EXERCISE INPUTS:
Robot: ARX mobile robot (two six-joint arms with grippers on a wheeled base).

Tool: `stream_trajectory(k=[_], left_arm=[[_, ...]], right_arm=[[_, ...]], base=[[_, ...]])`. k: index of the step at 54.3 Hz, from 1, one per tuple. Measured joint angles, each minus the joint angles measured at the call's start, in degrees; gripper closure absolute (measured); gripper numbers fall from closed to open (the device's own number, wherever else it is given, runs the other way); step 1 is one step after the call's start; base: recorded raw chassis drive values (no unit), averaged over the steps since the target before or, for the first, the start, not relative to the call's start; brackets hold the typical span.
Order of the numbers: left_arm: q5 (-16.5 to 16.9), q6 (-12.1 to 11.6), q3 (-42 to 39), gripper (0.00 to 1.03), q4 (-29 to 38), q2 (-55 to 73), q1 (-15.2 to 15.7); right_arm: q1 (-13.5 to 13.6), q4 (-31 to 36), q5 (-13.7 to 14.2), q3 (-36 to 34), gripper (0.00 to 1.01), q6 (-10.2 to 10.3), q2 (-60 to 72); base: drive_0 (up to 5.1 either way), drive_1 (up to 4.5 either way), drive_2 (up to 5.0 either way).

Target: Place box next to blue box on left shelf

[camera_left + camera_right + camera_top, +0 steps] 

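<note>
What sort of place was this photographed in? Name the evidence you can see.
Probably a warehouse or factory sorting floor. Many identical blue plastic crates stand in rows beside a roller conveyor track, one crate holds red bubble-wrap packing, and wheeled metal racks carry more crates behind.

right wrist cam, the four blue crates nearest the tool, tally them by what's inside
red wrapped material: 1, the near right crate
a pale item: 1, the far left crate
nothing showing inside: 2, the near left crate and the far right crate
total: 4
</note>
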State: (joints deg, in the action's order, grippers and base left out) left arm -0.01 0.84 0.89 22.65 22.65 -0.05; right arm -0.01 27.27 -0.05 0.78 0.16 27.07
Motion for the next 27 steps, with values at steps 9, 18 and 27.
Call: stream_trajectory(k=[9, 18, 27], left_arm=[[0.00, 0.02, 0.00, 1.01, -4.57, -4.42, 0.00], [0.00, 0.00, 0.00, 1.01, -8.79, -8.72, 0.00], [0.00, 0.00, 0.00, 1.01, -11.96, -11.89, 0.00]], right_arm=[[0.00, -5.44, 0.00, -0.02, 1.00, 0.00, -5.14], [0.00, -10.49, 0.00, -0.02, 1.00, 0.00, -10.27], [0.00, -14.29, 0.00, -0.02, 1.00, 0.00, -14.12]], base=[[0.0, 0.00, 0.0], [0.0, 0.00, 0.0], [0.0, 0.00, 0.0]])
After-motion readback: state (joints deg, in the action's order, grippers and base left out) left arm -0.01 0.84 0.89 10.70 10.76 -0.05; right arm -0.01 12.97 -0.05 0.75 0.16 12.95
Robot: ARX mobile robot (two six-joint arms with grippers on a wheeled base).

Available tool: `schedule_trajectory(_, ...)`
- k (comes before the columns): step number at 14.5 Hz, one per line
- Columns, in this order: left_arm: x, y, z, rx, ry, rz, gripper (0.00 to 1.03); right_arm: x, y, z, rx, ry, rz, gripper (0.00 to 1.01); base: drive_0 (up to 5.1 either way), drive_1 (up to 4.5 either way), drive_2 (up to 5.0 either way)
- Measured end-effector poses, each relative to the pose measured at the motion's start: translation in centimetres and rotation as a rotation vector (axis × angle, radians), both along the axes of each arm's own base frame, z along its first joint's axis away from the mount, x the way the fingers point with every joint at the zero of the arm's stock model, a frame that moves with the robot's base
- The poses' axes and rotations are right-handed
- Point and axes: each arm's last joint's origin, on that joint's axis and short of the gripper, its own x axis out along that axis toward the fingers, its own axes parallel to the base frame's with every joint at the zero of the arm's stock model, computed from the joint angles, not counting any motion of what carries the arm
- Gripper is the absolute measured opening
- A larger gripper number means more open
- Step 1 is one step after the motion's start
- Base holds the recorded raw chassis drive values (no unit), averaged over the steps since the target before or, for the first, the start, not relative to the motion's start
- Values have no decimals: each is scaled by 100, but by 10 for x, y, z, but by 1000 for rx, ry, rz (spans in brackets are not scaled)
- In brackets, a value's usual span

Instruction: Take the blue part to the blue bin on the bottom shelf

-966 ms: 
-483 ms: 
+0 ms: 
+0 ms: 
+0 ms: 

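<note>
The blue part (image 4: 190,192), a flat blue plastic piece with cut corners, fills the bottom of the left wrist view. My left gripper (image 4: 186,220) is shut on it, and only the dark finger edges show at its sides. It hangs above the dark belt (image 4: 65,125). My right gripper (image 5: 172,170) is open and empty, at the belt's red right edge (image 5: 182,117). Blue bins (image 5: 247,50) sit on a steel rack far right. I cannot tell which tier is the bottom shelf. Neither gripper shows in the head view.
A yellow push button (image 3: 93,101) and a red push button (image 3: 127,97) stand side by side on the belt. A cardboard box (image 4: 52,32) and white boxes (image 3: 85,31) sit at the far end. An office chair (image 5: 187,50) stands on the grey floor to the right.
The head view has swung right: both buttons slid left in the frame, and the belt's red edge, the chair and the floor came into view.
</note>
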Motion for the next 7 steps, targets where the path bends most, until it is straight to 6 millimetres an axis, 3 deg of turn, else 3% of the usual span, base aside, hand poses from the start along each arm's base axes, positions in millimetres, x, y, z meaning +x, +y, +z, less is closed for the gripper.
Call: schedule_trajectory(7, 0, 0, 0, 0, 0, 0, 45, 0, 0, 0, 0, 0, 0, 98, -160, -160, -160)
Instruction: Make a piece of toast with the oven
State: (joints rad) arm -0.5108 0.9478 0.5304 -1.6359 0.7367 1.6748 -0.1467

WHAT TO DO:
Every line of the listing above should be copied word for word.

TASK OUTPUT:
Robot: ARX mobile robot (two six-joint arms with grippers on a wheeled base).

Tool: `stream_trajectory(k=[_], left_arm=[[_, ...]], right_arm=[[_, ...]], base=[[_, ...]])`. k: index of the step at 54.3 Hz, from 1, one per tuple. Measured joint angles, each minus the joint angles measured at the call's start, in degrees; gripper closure absolute (measured); gripper numbers fall from closed to open (the device's own number, wherever else it is given, runs the other way); step 1 is one step after the call's start; base: recorded raw chassis drive values (no unit), averaged over the steps since the target before or, for the first, the start, not relative to the call's start; brackets hold the typical span.
Order of the numbers: left_arm: q5 (-16.5 to 16.9), q6 (-12.1 to 11.6), q3 (-42 to 39), gripper (0.00 to 1.03), q4 (-29 to 38), q2 (-55 to 73), q1 (-15.2 to 15.7); right_arm: q1 (-13.5 to 13.6), q4 (-31 to 36), q5 (-13.7 to 14.2), q3 (-36 to 34), gripper (0.00 to 1.01), q6 (-10.2 to 10.3), q2 (-60 to 72); base: drive_0 (up to 5.1 either way), drive_1 (up to 4.5 either way), drive_2 (up to 5.0 either way).

Target: Place box next to blue box on left shelf

[camera_left + camera_right + camera_top, +0 steps] 

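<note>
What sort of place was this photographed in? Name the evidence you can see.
Probably a warehouse or factory sorting floor. Many identical blue plastic crates stand in rows beside a roller conveyor track, one crate holds red bubble-wrap packing, and wheeled metal racks carry more crates behind.

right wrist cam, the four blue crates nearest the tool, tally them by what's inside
red wrapped material: 1, the near right crate
a pale item: 1, the far left crate
nothing showing inside: 2, the near left crate and the far right crate
total: 4
</note>
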State: (joints deg, in the action's order, grippers and base left out) left arm -0.01 0.84 0.89 22.65 22.65 -0.05; right arm -0.01 27.27 -0.05 0.78 0.16 27.07
Motion for the next 27 steps, with values at steps 9, 18 and 27.
Call: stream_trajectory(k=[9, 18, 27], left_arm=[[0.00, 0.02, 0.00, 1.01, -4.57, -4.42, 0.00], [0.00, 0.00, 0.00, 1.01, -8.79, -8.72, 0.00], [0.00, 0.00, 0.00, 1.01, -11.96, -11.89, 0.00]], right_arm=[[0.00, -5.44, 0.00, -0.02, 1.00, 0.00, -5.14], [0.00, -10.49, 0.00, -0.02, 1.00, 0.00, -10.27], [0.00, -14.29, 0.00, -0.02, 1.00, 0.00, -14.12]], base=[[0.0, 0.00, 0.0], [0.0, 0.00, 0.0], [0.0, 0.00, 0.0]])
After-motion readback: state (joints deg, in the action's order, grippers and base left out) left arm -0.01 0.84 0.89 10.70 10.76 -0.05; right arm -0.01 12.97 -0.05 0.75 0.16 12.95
Robot: ARX mobile robot (two six-joint arms with grippers on a wheeled base).

Available tool: `schedule_trajectory(_, ...)`
- k (comes before the columns): step number at 14.5 Hz, one per line
- Columns, in this order: left_arm: x, y, z, rx, ry, rz, gripper (0.00 to 1.03); right_arm: x, y, z, rx, ry, rz, gripper (0.00 to 1.01); base: drive_0 (up to 5.1 either way), drive_1 (up to 4.5 either way), drive_2 (up to 5.0 either way)
- Measured end-effector poses, each relative to the pose measured at the motion's start: translation in centimetres and rotation as a rotation vector (axis × angle, radians), both along the axes of each arm's own base frame, z along its first joint's axis away from the mount, x the way the fingers point with every joint at the zero of the arm's stock model, a frame that moves with the robot's base
- The poses' axes and rotations are right-handed
- Point and axes: each arm's last joint's origin, on that joint's axis and short of the gripper, its own x axis out along that axis toward the fingers, its own axes parallel to the base frame's with every joint at the zero of the arm's stock model, computed from the joint angles, not counting any motion of what carries the arm
- Gripper is the absolute measured opening
- A larger gripper number means more open
- Step 1 is one step after the motion's start
- Base holds the recorded raw chassis drive values (no unit), averaged over the steps since the target before or, for the first, the start, not relative to the motion's start
- Values have no decimals: each is scaled by 100, but by 10 for x, y, z, but by 1000 for rx, ry, rz (spans in brackets are not scaled)
- In brackets, a value's usual span

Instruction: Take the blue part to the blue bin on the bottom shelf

-966 ms: 
-483 ms: 
+0 ms: 
+0 ms: 
+0 ms: 

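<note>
The blue part (image 4: 190,192), a flat blue plastic piece with cut corners, fills the bottom of the left wrist view. My left gripper (image 4: 186,220) is shut on it, and only the dark finger edges show at its sides. It hangs above the dark belt (image 4: 65,125). My right gripper (image 5: 172,170) is open and empty, at the belt's red right edge (image 5: 182,117). Blue bins (image 5: 247,50) sit on a steel rack far right. I cannot tell which tier is the bottom shelf. Neither gripper shows in the head view.
A yellow push button (image 3: 93,101) and a red push button (image 3: 127,97) stand side by side on the belt. A cardboard box (image 4: 52,32) and white boxes (image 3: 85,31) sit at the far end. An office chair (image 5: 187,50) stands on the grey floor to the right.
The head view has swung right: both buttons slid left in the frame, and the belt's red edge, the chair and the floor came into view.
</note>
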Motion for the next 7 steps, targets where the path bends most, until it is straight to 6 millimetres an axis, 3 deg of turn, else 3% of the usual span, base aside, hand poses from the start along each arm's base axes, positions in millimetres, x, y, z meaning +x, +y, +z, less is closed for the gripper.
Call: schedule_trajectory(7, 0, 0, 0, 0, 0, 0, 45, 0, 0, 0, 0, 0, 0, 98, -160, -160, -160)
Instruction: Make a piece of toast with the oven
State: (joints rad) arm -0.5108 0.9478 0.5304 -1.6359 0.7367 1.6748 -0.1467

There is nothing else to this exercise.